Western Electric Rotary Telephone by Christopher Stott

Western Electric Rotary Telephone – this new painting is showing at the George Billis Gallery in New York City.

Thirteen years ago I painted this phone for the first time. It was when I began seriously building my oeuvre. I would paint fast and furious, thinking that a quickly rendered, expressive way of painting was what I wanted to achieve. It never really felt like a natural way for me to paint, but the subject always felt like the right one.

11 x 14 / acrylic on canvas / 2004

I was painting with acrylics, and if the painting wasn’t done after an hour of work, then I felt like I was taking too long.

Over time I slowed way, way down and focused with an indirect painting technique. A very slow building of layers in oils. In person my paintings are still far more painterly than they appear on the screen before you.

Over the past several months I have experimented with paintings and tried a few different approaches. I’ll still do such experiments now and again, but I have decided to look back over the last 17 years of my paintings and will simply re-paint my own work with my new approach and technique. I want to copy my own portfolio, I want to see if I can make the paintings better, I want to see if I can learn from my own work.

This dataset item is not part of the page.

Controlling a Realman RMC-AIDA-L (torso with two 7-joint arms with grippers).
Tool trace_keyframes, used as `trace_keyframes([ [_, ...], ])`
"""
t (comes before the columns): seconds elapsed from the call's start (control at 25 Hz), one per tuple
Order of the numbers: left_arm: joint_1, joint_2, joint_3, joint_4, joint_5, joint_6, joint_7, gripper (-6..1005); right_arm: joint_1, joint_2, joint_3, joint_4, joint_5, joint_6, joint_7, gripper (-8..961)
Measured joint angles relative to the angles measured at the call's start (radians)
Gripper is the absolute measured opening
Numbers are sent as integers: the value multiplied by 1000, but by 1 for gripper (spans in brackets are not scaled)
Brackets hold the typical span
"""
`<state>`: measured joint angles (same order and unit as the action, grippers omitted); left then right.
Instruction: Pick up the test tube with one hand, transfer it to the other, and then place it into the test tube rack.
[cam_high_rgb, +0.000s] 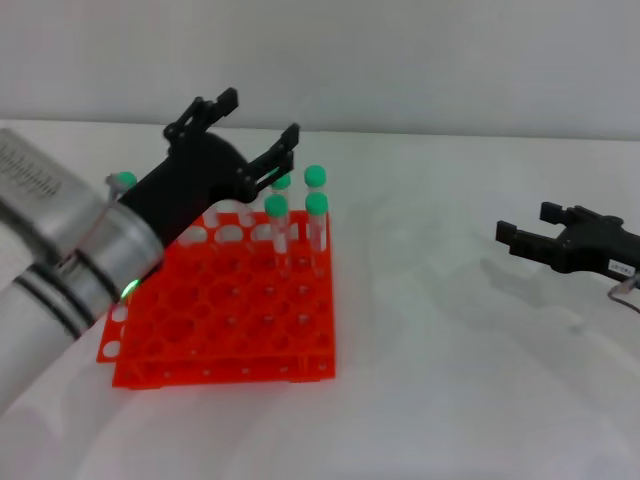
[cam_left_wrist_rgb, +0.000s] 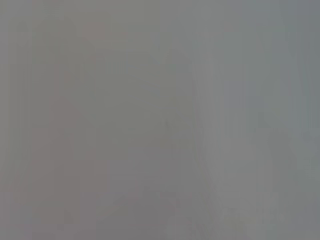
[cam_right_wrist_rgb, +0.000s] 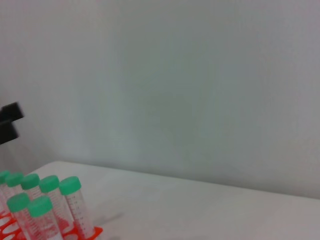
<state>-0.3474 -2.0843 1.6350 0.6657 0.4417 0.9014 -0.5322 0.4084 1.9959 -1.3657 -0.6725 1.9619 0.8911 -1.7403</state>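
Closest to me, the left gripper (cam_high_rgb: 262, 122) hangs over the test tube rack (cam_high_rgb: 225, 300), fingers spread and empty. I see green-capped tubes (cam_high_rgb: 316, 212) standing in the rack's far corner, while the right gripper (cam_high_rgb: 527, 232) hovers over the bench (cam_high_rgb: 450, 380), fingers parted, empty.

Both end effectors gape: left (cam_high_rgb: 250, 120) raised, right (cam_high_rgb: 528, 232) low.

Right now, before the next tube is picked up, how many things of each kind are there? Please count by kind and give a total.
Green-capped test tubes: 7 in the right wrist view; the head view shows only 5, as the arm hides some.
Orange-red rack: 1
Black grippers: 2, the left gripper and the right gripper, both open and empty.
Total: 10
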Motion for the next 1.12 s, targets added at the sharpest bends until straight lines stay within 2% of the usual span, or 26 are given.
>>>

In 2004 I signed up for Flickr where I have archived 740 of my paintings. Most of my works is there, including work done in 2000 as a student. Anyone who wants to see, warts and all, is welcome to browse.

The Blue Table

Two new paintings showing at the Robert Lange Studios in Charleston, South Carolina.

Rotary Telephone & Blue Table by Christopher Stott
Western Electric Rotary Telephone & Blue Table / 20 x 20 / oil on canvas

I found this little blue table at Everything Old Canada and figured I would use it to inject some texture and colour in to a few paintings. It is a bit of an experiment, a study to see if this is something I would want to pursue in other paintings.